A kappiya is a person who offers to help the bhikkhu to carry out various tasks, notably, that which he is not authorised to do by the vinaya (open a fruit with seeds or stone, re-offer the food abandoned the night before, make payments, etc.)
As a bhikkhu cannot receive or handle money, if anyone wishes to offer him something but has no time to buy this, he/she can send the money needed to buy this thing to a kappiya (temporary or not). The kappiya then uses this money when paying for what was intended for the bhikkhu's need(s). For example, a robe, transport tickets during a trip, medical consultation. After this, any remaining money must be returned to the donor. When the bhikkhu has been informed by the kappiya that money has been sent to him for the purchase of something, the bhikkhu can simply say that he needs that particular thing. Under no circumstances should he ask "Buy me this. Buy me that!"
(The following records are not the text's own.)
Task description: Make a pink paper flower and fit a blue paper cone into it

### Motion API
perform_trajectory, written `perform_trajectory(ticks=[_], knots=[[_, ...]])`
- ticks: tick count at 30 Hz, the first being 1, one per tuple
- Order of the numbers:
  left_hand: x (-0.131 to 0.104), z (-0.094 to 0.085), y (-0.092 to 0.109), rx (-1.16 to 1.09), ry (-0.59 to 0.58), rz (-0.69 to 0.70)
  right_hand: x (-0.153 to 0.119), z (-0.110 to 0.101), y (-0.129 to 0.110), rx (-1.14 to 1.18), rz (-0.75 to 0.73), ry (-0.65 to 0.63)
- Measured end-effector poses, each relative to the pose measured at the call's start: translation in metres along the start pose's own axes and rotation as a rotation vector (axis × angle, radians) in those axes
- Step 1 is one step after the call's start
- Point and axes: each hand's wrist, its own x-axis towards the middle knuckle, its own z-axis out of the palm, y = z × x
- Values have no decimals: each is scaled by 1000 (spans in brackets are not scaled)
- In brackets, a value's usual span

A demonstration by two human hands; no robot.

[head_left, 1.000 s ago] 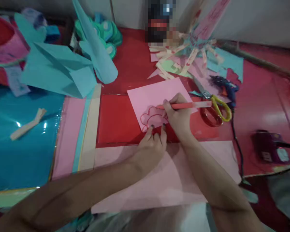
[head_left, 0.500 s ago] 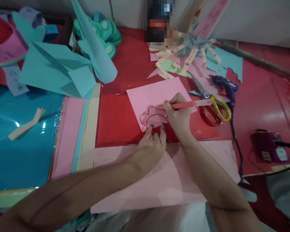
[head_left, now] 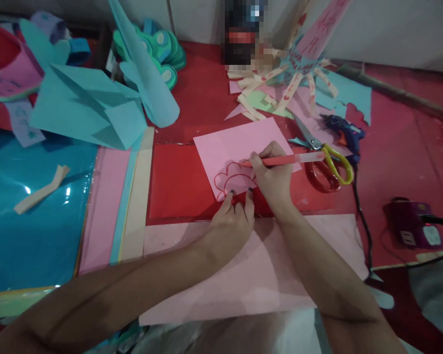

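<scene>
Pink paper (head_left: pixel 239 140) lies tilted on a red sheet (head_left: pixel 180 182), with a red scalloped outline and an inner arc drawn on its lower left part. My right hand (head_left: pixel 273 174) is closed round a red felt-tip pen (head_left: pixel 280 160), whose tip rests at the right end of the scalloped line. My left hand (head_left: pixel 234 221) presses the paper's lower edge with two fingertips set apart, the fingers between them bent. Just right of the paper lie scissors (head_left: pixel 327 157) with one yellow and one red handle loop.
A glue gun (head_left: pixel 345 132) lies behind the scissors, its cord trailing to the front. At right sits a purple power adapter (head_left: pixel 409 223). Blue folded paper (head_left: pixel 88 108) and a blue paper cone (head_left: pixel 147 78) stand back left. Pale pink paper (head_left: pixel 221 290) covers the near side.
</scene>
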Motion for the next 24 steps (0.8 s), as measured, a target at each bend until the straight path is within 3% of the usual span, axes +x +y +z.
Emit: perform_trajectory(ticks=[24], knots=[[1,0,-1,0,-4,6,-1,1,8,-52,-6,42]])
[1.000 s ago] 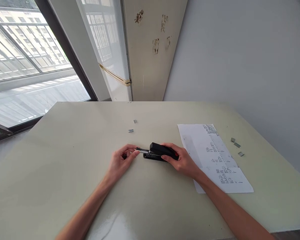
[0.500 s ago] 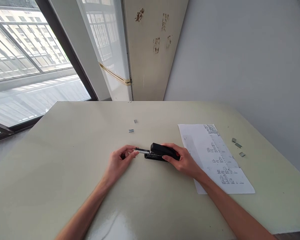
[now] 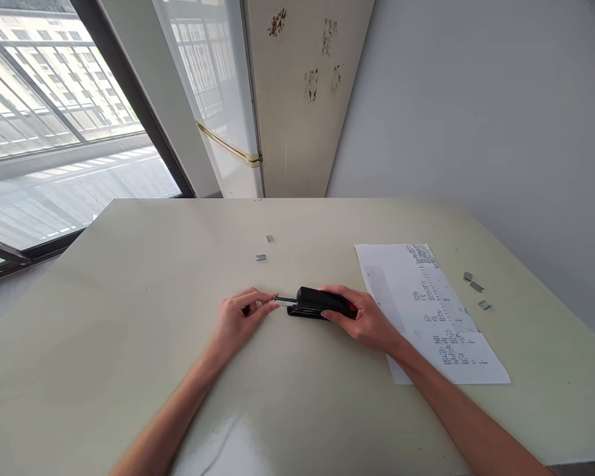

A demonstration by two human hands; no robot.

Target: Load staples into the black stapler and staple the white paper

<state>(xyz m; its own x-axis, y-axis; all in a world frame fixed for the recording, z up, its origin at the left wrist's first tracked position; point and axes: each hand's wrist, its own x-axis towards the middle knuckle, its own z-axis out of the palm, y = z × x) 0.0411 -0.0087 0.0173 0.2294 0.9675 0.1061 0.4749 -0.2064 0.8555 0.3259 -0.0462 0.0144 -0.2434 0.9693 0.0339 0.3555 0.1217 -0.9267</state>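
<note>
A black stapler (image 3: 310,302) lies low over the table in front of me. My right hand (image 3: 359,314) is closed around its right end, thumb on the near side and fingers over the top. From the stapler's left end sticks out a narrow metal staple tray (image 3: 285,301). My left hand (image 3: 242,314) pinches the tray's outer tip between thumb and fingers, and the fingertips hide that tip. Whether staples sit in the tray cannot be made out.
A printed sheet of paper (image 3: 401,291) lies on the pale table (image 3: 104,344), partly under my right forearm. Beyond the stapler are two small staple strips (image 3: 261,258). Several more grey staple strips (image 3: 476,287) lie right of the paper. A fridge (image 3: 297,132) stands behind the table.
My left hand has moved slightly right, and less of the staple tray shows outside the stapler. The gap between the stapler's top and the tray looks smaller. My right hand keeps its grip.
</note>
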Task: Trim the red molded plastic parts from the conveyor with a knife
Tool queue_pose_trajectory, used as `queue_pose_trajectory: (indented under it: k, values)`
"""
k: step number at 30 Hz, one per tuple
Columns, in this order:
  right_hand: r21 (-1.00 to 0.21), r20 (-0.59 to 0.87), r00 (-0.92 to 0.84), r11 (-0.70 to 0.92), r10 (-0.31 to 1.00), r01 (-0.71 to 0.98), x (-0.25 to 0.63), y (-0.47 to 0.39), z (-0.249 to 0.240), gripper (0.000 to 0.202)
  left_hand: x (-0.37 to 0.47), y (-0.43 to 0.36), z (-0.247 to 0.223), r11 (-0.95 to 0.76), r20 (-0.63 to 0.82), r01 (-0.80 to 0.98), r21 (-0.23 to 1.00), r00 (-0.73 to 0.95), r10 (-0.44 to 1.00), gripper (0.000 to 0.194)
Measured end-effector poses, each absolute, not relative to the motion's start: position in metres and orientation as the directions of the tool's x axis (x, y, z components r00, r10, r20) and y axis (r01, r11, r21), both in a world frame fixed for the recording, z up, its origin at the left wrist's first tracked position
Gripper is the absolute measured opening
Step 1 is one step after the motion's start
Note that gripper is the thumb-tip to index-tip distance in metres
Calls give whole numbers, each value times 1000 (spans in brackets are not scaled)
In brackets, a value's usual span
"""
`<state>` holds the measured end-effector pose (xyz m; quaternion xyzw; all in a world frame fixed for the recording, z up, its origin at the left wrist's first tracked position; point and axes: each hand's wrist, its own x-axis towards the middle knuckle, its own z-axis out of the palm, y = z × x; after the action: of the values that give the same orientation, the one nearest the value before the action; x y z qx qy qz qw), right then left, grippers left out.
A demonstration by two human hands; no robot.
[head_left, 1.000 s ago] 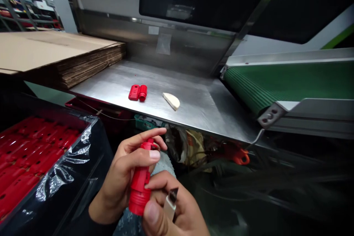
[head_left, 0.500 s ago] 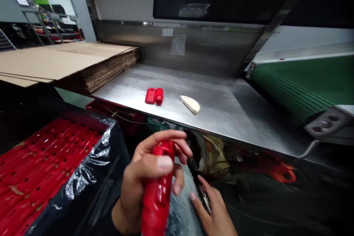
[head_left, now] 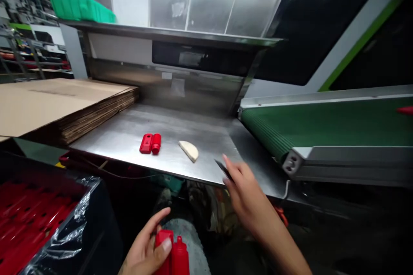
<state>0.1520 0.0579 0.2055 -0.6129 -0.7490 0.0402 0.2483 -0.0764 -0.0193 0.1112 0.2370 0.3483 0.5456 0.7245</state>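
Observation:
My left hand (head_left: 146, 247) holds a glossy red plastic part (head_left: 180, 258) low in the view, its thumb across the part. Over the front edge of the metal table (head_left: 209, 129), my right hand (head_left: 240, 187) grips a thin dark blade-like tool (head_left: 223, 169) that points up and left. Another red part (head_left: 150, 143), made of a flat piece and a round one side by side, lies on the table. To its right is a cream half-moon piece (head_left: 189, 150). Neither hand touches these two.
Stacked cardboard (head_left: 64, 99) covers the table's left end. A dark, plastic-lined box (head_left: 97, 219) of red parts stands lower left. On the right is a green conveyor (head_left: 322, 122); a green bin (head_left: 80, 8) sits on the upper shelf.
The view has tilted up and turned right. My right hand has risen to the table edge with the blade-like tool. My left hand and its red part now sit lower in view.

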Motion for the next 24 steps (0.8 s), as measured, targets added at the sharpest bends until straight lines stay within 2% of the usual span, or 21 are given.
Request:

A kappiya cannot be a bhikkhu, a bhikkhunī, a sāmaṇera or a sāmaṇerī, because these persons are also forbidden to handle money. A bhikkhu must not accept anything that has been bought by another bhikkhu, a bhikkhunī, a sāmaṇera or a sāmaṇerī. See also the nissaggiya 10 and the pācittiya 11.
Every year, the bhikkhu is obliged to reside for three months at the same place; from the full moon of July (sometimes August) until that of October (sometimes November). In South Asia, this period corresponds to the rainy season, translated in Pali by the word vassa. During the vassa, a bhikkhu cannot spend a night in another place unless he has a good reason (teaching the dhamma, visiting a sick parent, etc.) and then only for six nights in succession. At the end of these, it is enough for him to spend at least one night in the monastery where he started to observe his vassa so as to be able to absent himself again for a few nights. As soon as the bhikkhu enters the enclosure of the vihāra where he observes his vassa, even if he has spent the previous night somewhere else, he is obliged to spend the following night at this vihāra.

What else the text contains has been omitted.